┌────────

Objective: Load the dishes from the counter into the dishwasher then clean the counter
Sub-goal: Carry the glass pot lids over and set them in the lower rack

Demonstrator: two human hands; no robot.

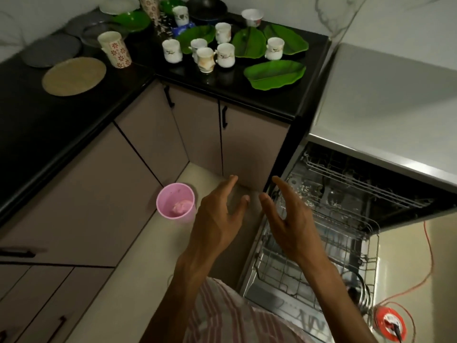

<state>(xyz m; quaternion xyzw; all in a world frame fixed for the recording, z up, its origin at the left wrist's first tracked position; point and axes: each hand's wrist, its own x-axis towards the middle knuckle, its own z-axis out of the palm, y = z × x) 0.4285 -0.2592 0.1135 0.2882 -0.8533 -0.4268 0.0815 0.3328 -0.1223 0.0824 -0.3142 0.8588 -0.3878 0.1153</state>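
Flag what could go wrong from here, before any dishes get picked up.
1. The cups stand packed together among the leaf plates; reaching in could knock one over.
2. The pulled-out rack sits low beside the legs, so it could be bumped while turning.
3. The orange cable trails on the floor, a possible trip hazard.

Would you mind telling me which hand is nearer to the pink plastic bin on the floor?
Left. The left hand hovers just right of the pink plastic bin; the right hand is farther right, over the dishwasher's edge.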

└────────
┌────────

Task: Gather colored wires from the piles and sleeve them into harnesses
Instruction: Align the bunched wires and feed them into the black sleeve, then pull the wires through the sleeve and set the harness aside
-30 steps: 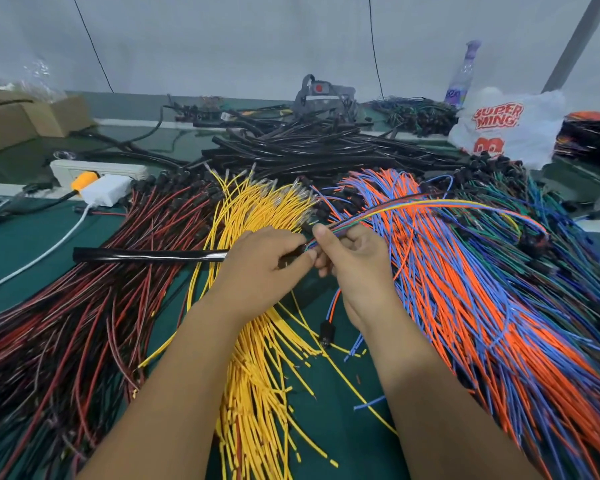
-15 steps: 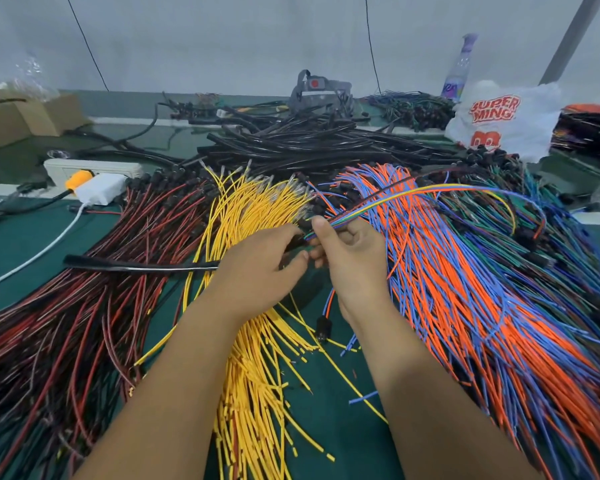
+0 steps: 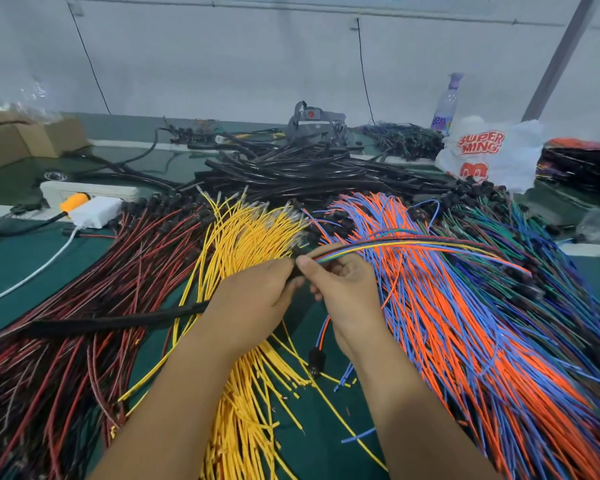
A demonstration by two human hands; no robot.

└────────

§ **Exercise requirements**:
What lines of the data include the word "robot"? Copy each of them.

§ **Written answer**:
Demonstrator: two human hands; no robot.
A demonstration by two human hands; no robot.

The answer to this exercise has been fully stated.